Evaluation Category Enter Your Score
Appropriateness (1-5)
Does this paper fit in NAACL HLT?

The focus of NAACL HLT is all areas of natural language and computational linguistics. This includes research aiming to enable intelligent systems to interact with humans using natural language, to understand computational and other linguistic properties of language, and to enhance human-human communication through services such as speech recognition, automatic translation, information retrieval, text summarization, and information extraction. Both empirical and theoretical results are welcome; see the Call for Papers.)
  • 5 = Appropriate for NAACL HLT. (Most submissions)

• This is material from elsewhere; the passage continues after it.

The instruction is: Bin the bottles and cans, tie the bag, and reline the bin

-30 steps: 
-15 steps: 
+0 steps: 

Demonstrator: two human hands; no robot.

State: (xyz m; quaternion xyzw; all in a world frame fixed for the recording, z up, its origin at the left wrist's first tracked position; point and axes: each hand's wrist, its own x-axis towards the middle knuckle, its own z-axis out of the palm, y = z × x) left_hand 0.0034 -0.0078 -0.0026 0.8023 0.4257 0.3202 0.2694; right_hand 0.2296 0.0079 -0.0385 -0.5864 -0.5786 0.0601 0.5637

  • 4 = Computational linguistics/NLP, IR or Speech though not typical NAACL HLT material.
  • 3 = Possibly relevant to the audience, though it's not quite computational linguistics/NLP, IR or Speech.
  • 2 = Only marginally relevant.
  • 1 = Inappropriate.
Originality/Innovativeness (1-5)
How original is the approach or problem presented in this paper? Does this paper break new ground in topic, methodology, or content? How exciting and innovative is the research it describes? (Note that a paper could score high for originality even if the results did not show a convincing benefit. A low score here does not necessarily imply a low overall score in the case of some short submissions.)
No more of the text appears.